### Requirement
Copy the data exactly, pictures aside.

=== Recorded data ===

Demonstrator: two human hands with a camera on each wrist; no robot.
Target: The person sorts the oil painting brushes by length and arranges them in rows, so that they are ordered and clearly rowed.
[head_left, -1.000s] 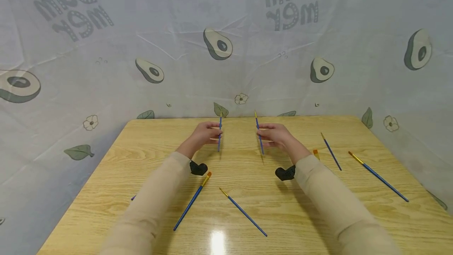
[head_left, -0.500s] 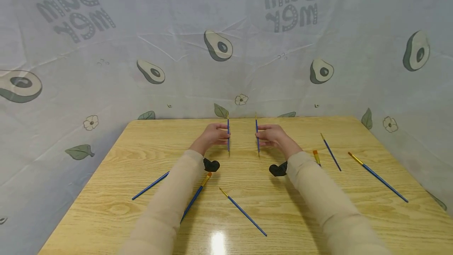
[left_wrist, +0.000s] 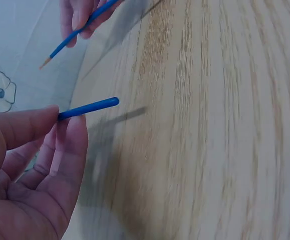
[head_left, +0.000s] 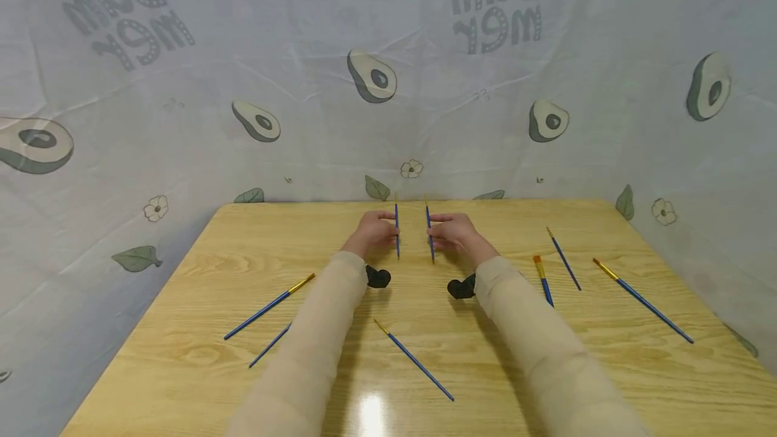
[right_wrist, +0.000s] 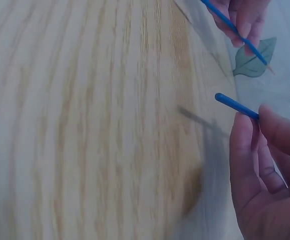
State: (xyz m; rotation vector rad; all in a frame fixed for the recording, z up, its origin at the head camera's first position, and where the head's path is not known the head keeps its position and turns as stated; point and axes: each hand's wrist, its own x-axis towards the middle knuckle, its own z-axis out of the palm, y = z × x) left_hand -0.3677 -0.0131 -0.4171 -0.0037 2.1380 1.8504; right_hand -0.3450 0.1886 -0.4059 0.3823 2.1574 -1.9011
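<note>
Near the far edge of the table, my left hand [head_left: 375, 230] pinches a thin blue paintbrush [head_left: 397, 221] between thumb and fingers. Opposite it, my right hand [head_left: 454, 230] pinches a second thin blue paintbrush [head_left: 429, 224]. Both brushes point away from me, gold ends farthest, side by side with a small gap between them. In the left wrist view the blue handle end [left_wrist: 92, 108] sticks out past the thumb, held above the table with its shadow below. The right wrist view shows the other handle end [right_wrist: 235, 105] likewise raised off the wood.
Several paintbrushes lie on the wooden table [head_left: 200, 383]: a flat one [head_left: 267, 307] at left, a thin one [head_left: 413, 357] in front, a wide-tipped one [head_left: 543, 282] and a long one [head_left: 643, 301] at right. A patterned cloth [head_left: 328, 127] hangs behind the table.
Both hands have come toward each other, narrowing the gap between the two held brushes. The left forearm has shifted right, uncovering brushes on the left and covering the wide brush near the middle.
</note>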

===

### The completed task
Demonstrator: two human hands with a camera on each wrist; no robot.
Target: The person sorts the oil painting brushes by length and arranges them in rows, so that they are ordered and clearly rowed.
[head_left, -1.000s] 
[head_left, -0.500s] 
[left_wrist, +0.000s] 
[head_left, +0.000s] 
[right_wrist, +0.000s] 
State: (xyz m; rotation vector rad; all in a frame fixed for the recording, z up, its origin at the head camera's first position, and where the head's path is not known the head keeps its position and turns as stated; point and axes: each hand's wrist, its own x-axis towards the middle knuckle, its own z-axis out of the palm, y = z × x) left_hand -0.3677 -0.0131 -0.4171 -0.0037 2.1380 1.8504; right_hand -0.3450 0.1886 -0.4059 0.3823 2.1574 -1.9011
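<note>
Near the far edge of the table, my left hand [head_left: 375, 230] pinches a thin blue paintbrush [head_left: 397, 221] between thumb and fingers. Opposite it, my right hand [head_left: 454, 230] pinches a second thin blue paintbrush [head_left: 429, 224]. Both brushes point away from me, gold ends farthest, side by side with a small gap between them. In the left wrist view the blue handle end [left_wrist: 92, 108] sticks out past the thumb, held above the table with its shadow below. The right wrist view shows the other handle end [right_wrist: 235, 105] likewise raised off the wood.
Several paintbrushes lie on the wooden table [head_left: 200, 383]: a flat one [head_left: 267, 307] at left, a thin one [head_left: 413, 357] in front, a wide-tipped one [head_left: 543, 282] and a long one [head_left: 643, 301] at right. A patterned cloth [head_left: 328, 127] hangs behind the table.
Both hands have come toward each other, narrowing the gap between the two held brushes. The left forearm has shifted right, uncovering brushes on the left and covering the wide brush near the middle.
</note>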

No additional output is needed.